(Dataset extract begins)

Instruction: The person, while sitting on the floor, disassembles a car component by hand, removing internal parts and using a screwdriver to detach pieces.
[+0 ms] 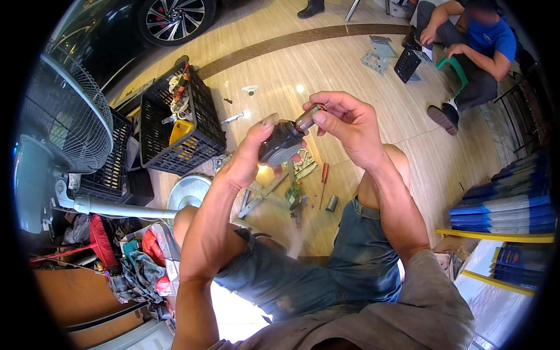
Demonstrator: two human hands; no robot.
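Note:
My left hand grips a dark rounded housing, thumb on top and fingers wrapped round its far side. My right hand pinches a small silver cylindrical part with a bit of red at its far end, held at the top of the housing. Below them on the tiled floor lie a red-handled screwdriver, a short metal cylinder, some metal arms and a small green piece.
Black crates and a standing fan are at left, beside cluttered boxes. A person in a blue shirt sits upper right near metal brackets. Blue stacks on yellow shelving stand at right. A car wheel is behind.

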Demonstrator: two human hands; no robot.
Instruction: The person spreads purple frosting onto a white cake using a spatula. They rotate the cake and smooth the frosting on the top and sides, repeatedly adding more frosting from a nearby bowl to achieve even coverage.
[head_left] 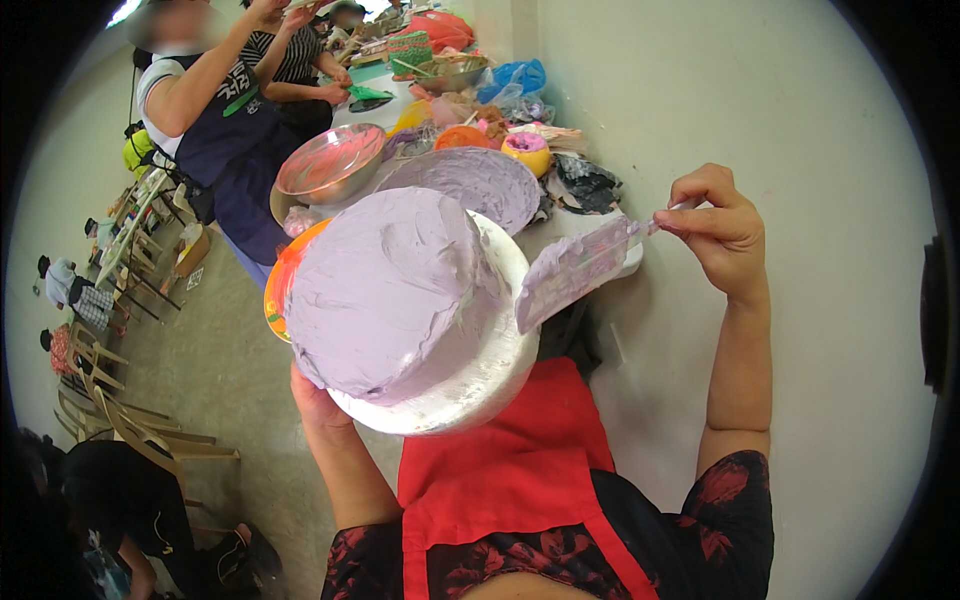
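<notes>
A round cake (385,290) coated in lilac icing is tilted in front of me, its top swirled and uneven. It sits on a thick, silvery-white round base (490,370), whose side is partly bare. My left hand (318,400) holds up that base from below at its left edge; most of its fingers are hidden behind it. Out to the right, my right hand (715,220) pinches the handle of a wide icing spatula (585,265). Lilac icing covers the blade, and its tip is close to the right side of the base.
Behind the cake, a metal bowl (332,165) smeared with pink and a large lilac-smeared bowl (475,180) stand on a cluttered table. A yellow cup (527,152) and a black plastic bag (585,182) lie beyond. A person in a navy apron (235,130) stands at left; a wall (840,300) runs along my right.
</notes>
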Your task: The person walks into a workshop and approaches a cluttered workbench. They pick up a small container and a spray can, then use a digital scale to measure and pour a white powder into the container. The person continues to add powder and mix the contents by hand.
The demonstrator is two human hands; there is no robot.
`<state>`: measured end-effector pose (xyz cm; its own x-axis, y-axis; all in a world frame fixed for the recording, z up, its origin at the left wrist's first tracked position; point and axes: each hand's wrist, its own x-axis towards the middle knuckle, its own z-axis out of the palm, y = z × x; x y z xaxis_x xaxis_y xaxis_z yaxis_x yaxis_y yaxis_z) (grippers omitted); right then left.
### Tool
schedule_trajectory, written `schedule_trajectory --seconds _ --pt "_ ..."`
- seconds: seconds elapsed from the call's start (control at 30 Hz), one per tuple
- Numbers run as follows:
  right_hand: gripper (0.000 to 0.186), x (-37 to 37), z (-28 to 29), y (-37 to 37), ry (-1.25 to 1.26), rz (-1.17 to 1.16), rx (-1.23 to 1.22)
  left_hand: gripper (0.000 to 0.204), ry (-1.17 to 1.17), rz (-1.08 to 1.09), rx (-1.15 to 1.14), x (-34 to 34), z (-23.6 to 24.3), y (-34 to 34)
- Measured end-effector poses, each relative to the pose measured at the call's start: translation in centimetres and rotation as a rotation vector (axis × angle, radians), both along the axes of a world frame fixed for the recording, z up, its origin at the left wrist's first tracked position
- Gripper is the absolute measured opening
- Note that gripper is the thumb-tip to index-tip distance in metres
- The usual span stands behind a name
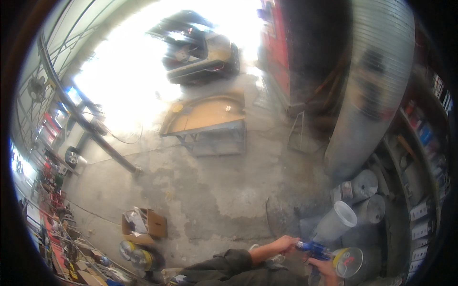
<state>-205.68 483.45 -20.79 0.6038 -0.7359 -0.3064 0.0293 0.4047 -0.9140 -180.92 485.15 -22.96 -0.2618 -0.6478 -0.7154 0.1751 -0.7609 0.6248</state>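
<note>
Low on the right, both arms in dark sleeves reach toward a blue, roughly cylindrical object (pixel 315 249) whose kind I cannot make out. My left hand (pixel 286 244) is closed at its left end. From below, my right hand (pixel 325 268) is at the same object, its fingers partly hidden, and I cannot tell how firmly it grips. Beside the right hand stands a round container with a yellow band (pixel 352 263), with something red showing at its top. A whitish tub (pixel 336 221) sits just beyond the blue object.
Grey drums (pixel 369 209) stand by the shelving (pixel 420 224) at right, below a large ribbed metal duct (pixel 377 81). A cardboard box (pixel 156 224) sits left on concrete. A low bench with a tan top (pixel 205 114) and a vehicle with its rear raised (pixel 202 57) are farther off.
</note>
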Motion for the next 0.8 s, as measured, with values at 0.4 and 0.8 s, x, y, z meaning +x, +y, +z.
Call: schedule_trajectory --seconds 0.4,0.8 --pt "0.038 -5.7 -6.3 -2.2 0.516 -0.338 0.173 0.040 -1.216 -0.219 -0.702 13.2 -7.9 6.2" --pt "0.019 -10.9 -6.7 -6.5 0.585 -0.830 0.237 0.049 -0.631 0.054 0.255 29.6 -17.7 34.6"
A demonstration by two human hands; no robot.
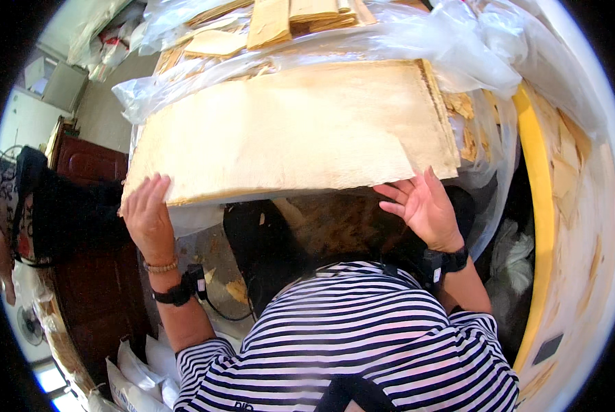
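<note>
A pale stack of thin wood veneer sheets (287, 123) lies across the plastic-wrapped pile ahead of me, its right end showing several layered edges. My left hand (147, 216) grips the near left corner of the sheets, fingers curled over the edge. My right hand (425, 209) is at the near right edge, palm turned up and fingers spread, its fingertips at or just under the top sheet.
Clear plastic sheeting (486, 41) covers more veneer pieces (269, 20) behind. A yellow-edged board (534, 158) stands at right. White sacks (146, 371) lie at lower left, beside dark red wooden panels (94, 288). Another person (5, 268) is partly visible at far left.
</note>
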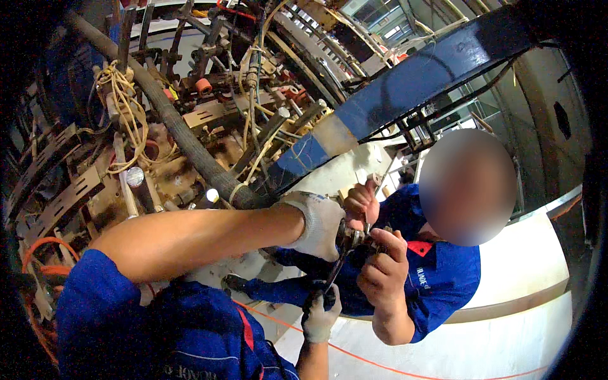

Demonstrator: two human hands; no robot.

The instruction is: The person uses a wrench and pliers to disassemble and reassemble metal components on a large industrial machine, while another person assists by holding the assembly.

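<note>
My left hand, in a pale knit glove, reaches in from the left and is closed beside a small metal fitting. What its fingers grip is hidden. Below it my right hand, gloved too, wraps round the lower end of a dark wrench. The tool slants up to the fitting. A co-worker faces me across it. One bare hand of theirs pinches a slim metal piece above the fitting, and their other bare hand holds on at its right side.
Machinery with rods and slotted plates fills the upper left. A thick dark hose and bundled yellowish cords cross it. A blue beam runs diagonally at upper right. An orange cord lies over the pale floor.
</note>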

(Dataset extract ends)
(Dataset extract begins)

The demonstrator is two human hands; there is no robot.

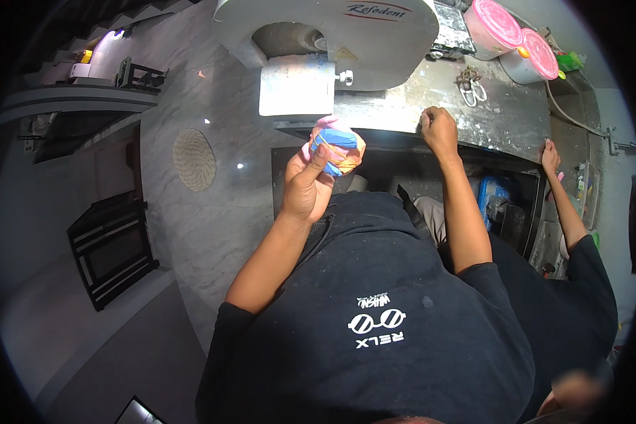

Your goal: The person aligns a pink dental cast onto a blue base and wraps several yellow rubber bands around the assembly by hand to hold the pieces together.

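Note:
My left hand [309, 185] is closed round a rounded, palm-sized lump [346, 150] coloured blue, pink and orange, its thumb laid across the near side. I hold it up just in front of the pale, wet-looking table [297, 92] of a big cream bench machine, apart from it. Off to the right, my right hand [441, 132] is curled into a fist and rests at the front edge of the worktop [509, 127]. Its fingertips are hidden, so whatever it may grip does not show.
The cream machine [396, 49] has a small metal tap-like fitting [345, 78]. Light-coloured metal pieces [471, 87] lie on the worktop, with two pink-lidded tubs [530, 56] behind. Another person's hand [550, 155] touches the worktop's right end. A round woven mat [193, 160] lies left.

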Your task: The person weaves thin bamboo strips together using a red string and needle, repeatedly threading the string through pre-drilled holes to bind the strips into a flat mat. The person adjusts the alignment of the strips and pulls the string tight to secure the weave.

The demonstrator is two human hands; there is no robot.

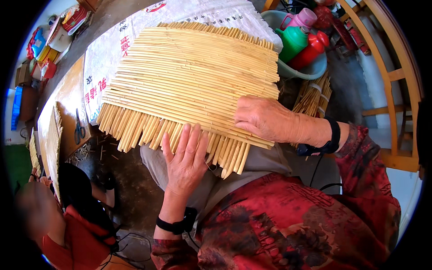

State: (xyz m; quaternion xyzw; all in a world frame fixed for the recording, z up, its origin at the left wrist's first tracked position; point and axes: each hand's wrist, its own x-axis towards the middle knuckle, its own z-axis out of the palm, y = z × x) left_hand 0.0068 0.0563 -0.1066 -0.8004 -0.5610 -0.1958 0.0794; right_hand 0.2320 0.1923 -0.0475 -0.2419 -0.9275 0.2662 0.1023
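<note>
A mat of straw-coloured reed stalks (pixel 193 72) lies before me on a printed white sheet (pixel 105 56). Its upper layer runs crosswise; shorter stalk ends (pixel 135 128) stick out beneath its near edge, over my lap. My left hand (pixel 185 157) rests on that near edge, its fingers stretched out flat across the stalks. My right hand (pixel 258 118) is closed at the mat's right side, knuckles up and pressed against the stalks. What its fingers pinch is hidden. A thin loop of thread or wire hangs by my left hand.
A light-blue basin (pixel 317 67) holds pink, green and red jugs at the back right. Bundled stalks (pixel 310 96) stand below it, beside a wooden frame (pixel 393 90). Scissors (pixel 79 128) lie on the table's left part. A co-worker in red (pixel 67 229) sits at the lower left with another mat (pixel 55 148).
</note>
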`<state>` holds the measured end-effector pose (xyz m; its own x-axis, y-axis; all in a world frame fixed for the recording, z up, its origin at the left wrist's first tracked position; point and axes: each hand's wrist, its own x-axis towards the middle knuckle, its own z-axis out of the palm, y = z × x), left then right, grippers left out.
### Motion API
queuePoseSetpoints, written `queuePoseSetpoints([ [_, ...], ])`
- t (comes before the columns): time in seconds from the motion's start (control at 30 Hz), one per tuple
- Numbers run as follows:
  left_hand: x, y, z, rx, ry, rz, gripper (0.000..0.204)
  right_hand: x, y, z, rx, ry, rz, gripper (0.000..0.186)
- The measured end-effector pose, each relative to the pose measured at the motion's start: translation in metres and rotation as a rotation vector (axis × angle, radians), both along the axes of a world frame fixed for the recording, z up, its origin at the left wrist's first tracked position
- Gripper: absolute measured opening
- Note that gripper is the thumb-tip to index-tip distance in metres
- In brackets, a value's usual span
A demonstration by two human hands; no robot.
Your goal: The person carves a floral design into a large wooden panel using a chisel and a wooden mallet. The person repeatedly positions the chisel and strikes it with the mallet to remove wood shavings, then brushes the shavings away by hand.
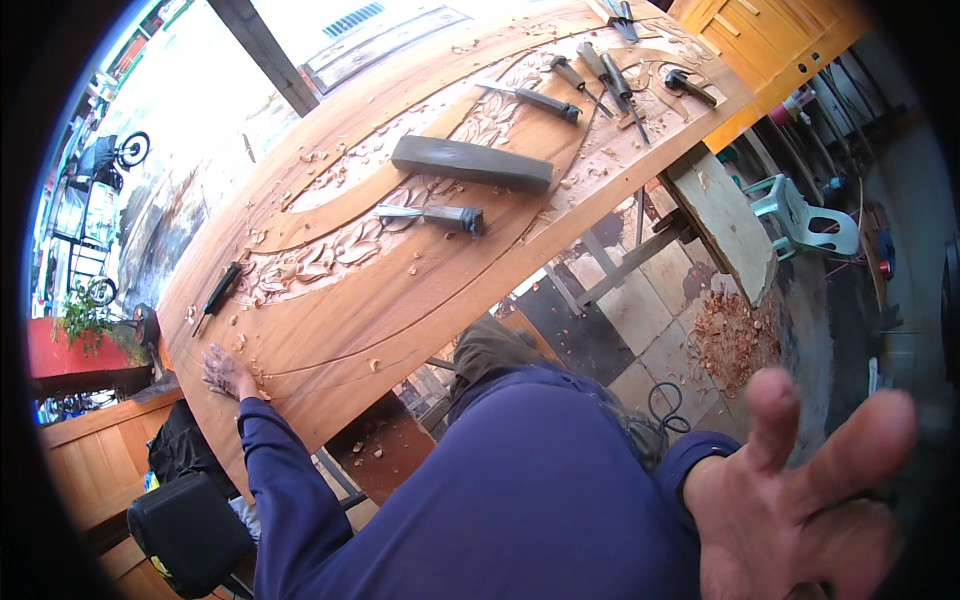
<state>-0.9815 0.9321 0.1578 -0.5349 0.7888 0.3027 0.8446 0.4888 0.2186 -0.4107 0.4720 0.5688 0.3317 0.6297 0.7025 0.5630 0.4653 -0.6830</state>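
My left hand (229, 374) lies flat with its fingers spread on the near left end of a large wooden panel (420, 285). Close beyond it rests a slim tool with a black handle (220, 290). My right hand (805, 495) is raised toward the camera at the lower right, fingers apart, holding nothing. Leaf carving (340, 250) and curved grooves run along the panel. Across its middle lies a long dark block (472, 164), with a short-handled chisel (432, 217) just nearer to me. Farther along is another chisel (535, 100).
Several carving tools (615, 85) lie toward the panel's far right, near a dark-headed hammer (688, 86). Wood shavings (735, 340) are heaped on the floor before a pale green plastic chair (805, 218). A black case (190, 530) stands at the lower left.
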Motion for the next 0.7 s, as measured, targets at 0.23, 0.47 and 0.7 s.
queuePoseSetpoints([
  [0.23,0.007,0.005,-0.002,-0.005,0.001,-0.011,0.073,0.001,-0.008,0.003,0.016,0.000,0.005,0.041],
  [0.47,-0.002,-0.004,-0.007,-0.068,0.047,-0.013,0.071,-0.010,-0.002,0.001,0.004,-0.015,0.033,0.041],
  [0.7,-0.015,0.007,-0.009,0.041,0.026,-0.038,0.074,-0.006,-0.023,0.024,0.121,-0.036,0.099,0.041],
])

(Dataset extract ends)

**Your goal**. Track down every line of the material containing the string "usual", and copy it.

**The completed task**.
- The usual span stands behind a name
- In brackets, a value's usual span

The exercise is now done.